▶ Activity
Please restate each line of the material word for word and omit any pictures.

▶ Available data
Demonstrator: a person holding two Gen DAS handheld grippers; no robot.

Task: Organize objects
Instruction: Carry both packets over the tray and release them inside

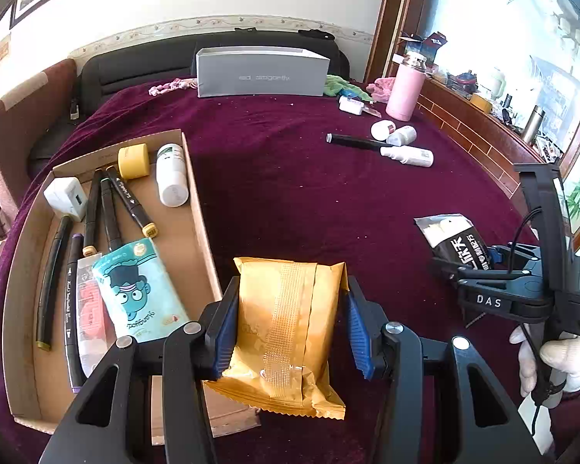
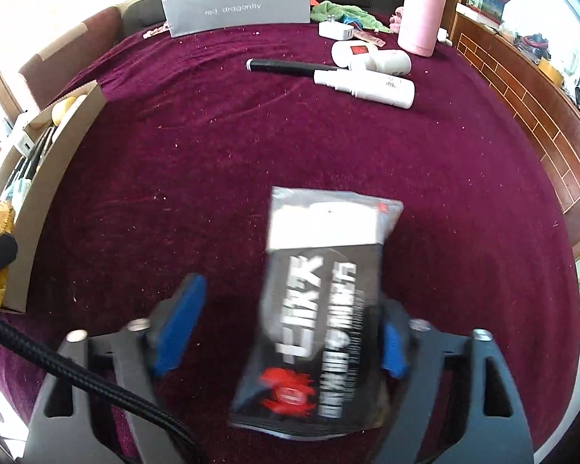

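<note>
My left gripper (image 1: 290, 290) is shut on a golden snack packet (image 1: 286, 332), held just right of the cardboard tray's (image 1: 201, 208) wall. The tray holds several markers (image 1: 112, 212), a white charger (image 1: 65, 197), a yellow jar (image 1: 133, 160), a white bottle (image 1: 172, 181) and a teal packet (image 1: 139, 290). A black snack packet (image 2: 321, 278) lies on the maroon cloth between the jaws of my right gripper (image 2: 290, 301). Its right pad (image 2: 390, 344) is against the packet, while its left pad (image 2: 181, 321) stands well apart, so the gripper is open. In the left wrist view this gripper (image 1: 460, 274) sits at the right, in a white-gloved hand (image 1: 568, 359).
A grey shoebox (image 1: 259, 73) stands at the back with a pink flask (image 1: 404, 89) to its right. A black pen (image 2: 290, 66), a white spray bottle (image 2: 371, 87) and two small white bottles (image 2: 382, 60) lie far right. A wooden ledge (image 2: 522, 89) borders the right side.
</note>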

▶ Exercise output
Demonstrator: a person holding two Gen DAS handheld grippers; no robot.

Task: Organize objects
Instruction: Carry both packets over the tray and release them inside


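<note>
My left gripper (image 1: 290, 290) is shut on a golden snack packet (image 1: 286, 332), held just right of the cardboard tray's (image 1: 201, 208) wall. The tray holds several markers (image 1: 112, 212), a white charger (image 1: 65, 197), a yellow jar (image 1: 133, 160), a white bottle (image 1: 172, 181) and a teal packet (image 1: 139, 290). A black snack packet (image 2: 321, 278) lies on the maroon cloth between the jaws of my right gripper (image 2: 290, 301). Its right pad (image 2: 390, 344) is against the packet, while its left pad (image 2: 181, 321) stands well apart, so the gripper is open. In the left wrist view this gripper (image 1: 460, 274) sits at the right, in a white-gloved hand (image 1: 568, 359).
A grey shoebox (image 1: 259, 73) stands at the back with a pink flask (image 1: 404, 89) to its right. A black pen (image 2: 290, 66), a white spray bottle (image 2: 371, 87) and two small white bottles (image 2: 382, 60) lie far right. A wooden ledge (image 2: 522, 89) borders the right side.
</note>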

The required output has been given in full.